*** Begin section ***

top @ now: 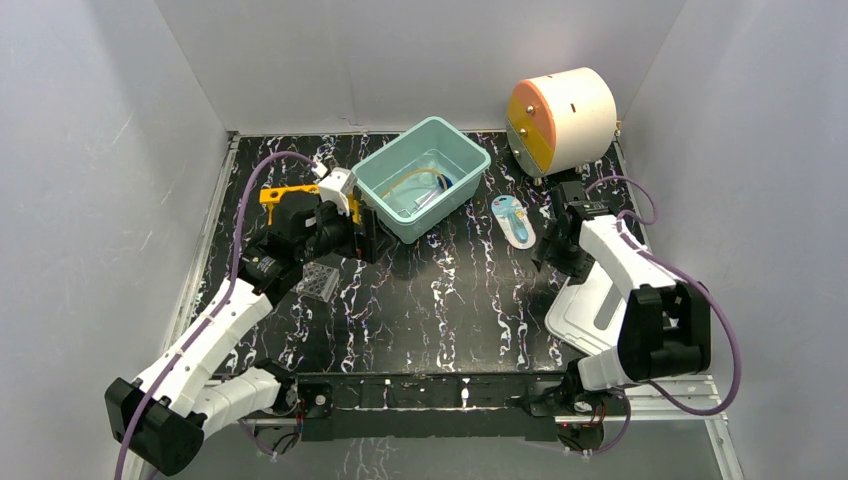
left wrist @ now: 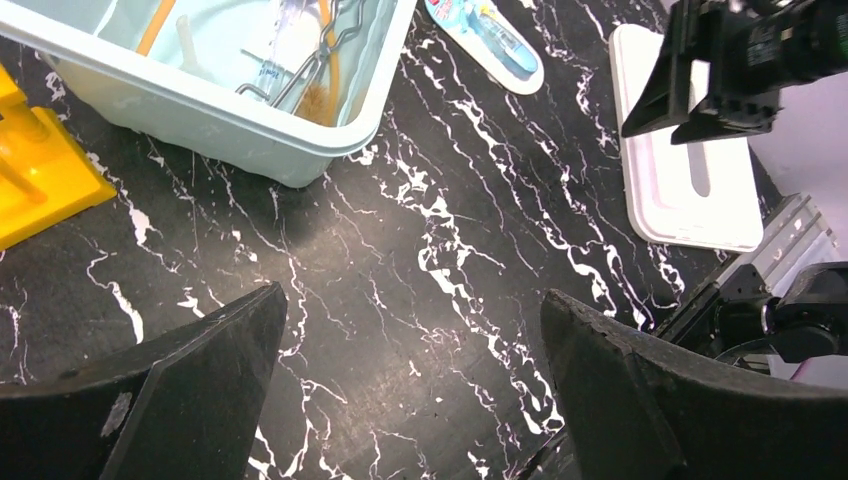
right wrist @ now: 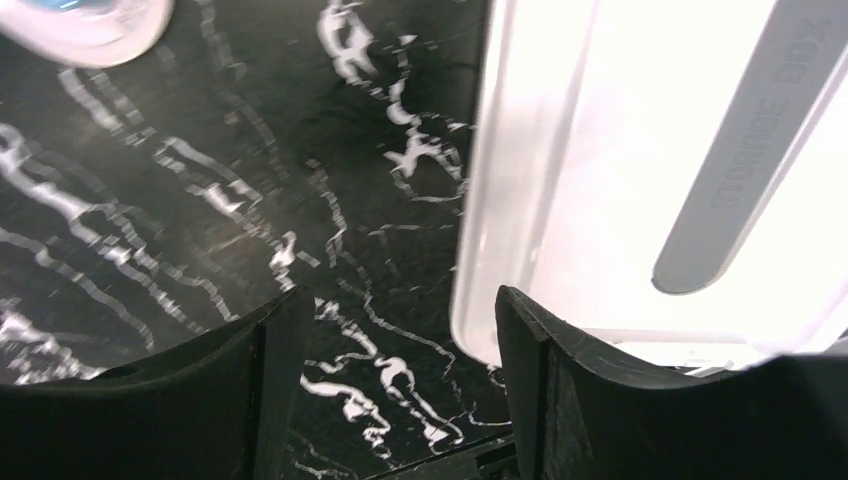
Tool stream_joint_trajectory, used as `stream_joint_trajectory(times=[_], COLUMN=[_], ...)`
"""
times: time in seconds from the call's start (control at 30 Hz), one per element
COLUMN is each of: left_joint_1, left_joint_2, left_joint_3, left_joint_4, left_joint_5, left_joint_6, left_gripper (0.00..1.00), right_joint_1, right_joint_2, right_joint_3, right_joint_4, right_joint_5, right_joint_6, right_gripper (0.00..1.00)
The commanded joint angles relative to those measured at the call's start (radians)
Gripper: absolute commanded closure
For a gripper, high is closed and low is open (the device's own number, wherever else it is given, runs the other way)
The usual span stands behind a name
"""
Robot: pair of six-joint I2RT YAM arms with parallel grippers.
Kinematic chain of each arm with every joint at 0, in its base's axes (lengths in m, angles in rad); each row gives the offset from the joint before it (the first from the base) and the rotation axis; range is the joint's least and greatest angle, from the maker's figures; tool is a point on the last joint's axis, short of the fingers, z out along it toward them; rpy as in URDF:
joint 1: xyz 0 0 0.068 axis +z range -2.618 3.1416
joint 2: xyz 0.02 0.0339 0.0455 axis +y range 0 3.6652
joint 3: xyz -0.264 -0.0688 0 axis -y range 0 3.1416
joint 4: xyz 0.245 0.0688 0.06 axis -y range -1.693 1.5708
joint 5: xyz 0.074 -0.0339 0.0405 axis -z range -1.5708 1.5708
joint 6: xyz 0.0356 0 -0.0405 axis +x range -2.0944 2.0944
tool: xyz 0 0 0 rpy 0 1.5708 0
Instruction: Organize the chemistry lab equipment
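A teal bin (top: 465,160) at the back middle holds amber rubber tubing (left wrist: 331,70), a clear tube (left wrist: 276,48) and a wire clip (left wrist: 325,50). The yellow holed rack (top: 277,193) stands left of the bin, partly behind my left arm, and it also shows in the left wrist view (left wrist: 40,165). A white card with a blue item (top: 513,220) lies right of the bin. My left gripper (top: 368,236) is open and empty over bare table in front of the bin. My right gripper (top: 548,262) is open and empty at the left edge of a white lid (right wrist: 600,150).
A white and orange drum (top: 560,118) stands at the back right. The white lid (top: 590,310) lies flat at the right front. A small clear ridged piece (top: 318,281) lies under the left forearm. Grey walls enclose the black marbled table (top: 450,300).
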Motion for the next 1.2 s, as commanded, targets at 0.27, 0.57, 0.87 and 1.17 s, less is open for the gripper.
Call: stream_joint_trajectory(times=[0.27, 0.57, 0.87, 1.17], left_joint_1=[-0.001, -0.004, -0.004, -0.007], left_joint_2=[0.036, 0.102, 0.135, 0.161], left_joint_3=[0.03, 0.079, 0.104, 0.106], left_joint_4=[0.075, 0.081, 0.084, 0.098], left_joint_5=[0.047, 0.041, 0.026, 0.056], left_joint_6=[-0.044, -0.052, -0.07, -0.073], left_gripper=[0.02, 0.02, 0.02, 0.02], right_joint_1=[-0.136, -0.181, -0.214, -0.214], right_joint_2=[0.093, 0.166, 0.212, 0.208], right_joint_3=[-0.053, -0.041, -0.069, -0.094], right_joint_4=[0.105, 0.242, 0.287, 0.312], right_joint_5=[0.159, 0.067, 0.046, -0.023], right_joint_6=[-0.106, -0.195, -0.187, -0.141], right_gripper=[0.35, 0.51, 0.53, 0.77])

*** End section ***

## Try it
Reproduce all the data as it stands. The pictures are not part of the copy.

## Exercise result
top @ now: 
left wrist @ now: 
right wrist @ now: 
Tool stream_joint_trajectory, used as `stream_joint_trajectory(times=[_], COLUMN=[_], ...)`
"""
times: time in seconds from the call's start (control at 30 Hz), one per element
COLUMN is each of: left_joint_1, left_joint_2, left_joint_3, left_joint_4, left_joint_5, left_joint_6, left_gripper (0.00..1.00), right_joint_1, right_joint_2, right_joint_3, right_joint_4, right_joint_5, right_joint_6, right_gripper (0.00..1.00)
The commanded joint angles relative to those measured at the call's start (radians)
Gripper: absolute commanded closure
For a gripper, high is closed and low is open (the device's own number, wherever else it is given, runs the other way)
The usual span stands behind a name
"""
Robot: pair of six-joint I2RT YAM arms with parallel grippers.
Kinematic chain of each arm with every joint at 0, in its base's axes (lengths in m, angles in rad); each row gives the offset from the joint before it (the first from the base) and the rotation axis; range is the joint's least and greatest angle, from the maker's figures; tool is a point on the last joint's axis, short of the fingers, z out along it toward them; rpy as in URDF:
joint 1: xyz 0 0 0.068 axis +z range -2.618 3.1416
joint 2: xyz 0.02 0.0339 0.0455 axis +y range 0 3.6652
joint 3: xyz -0.264 -0.0688 0 axis -y range 0 3.1416
joint 4: xyz 0.245 0.0688 0.06 axis -y range -1.693 1.5708
joint 5: xyz 0.074 -0.0339 0.0405 axis -z range -1.5708 1.5708
joint 6: xyz 0.0356 0 -0.0405 axis +x range -2.0944 2.0944
tool: xyz 0 0 0 rpy 0 1.5708 0
Instruction: Organize the chemistry lab equipment
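A teal bin (top: 465,160) at the back middle holds amber rubber tubing (left wrist: 331,70), a clear tube (left wrist: 276,48) and a wire clip (left wrist: 325,50). The yellow holed rack (top: 277,193) stands left of the bin, partly behind my left arm, and it also shows in the left wrist view (left wrist: 40,165). A white card with a blue item (top: 513,220) lies right of the bin. My left gripper (top: 368,236) is open and empty over bare table in front of the bin. My right gripper (top: 548,262) is open and empty at the left edge of a white lid (right wrist: 600,150).
A white and orange drum (top: 560,118) stands at the back right. The white lid (top: 590,310) lies flat at the right front. A small clear ridged piece (top: 318,281) lies under the left forearm. Grey walls enclose the black marbled table (top: 450,300).
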Motion for the next 1.2 s, as commanded, targets at 0.27, 0.57, 0.87 and 1.17 s, less is open for the gripper.
Call: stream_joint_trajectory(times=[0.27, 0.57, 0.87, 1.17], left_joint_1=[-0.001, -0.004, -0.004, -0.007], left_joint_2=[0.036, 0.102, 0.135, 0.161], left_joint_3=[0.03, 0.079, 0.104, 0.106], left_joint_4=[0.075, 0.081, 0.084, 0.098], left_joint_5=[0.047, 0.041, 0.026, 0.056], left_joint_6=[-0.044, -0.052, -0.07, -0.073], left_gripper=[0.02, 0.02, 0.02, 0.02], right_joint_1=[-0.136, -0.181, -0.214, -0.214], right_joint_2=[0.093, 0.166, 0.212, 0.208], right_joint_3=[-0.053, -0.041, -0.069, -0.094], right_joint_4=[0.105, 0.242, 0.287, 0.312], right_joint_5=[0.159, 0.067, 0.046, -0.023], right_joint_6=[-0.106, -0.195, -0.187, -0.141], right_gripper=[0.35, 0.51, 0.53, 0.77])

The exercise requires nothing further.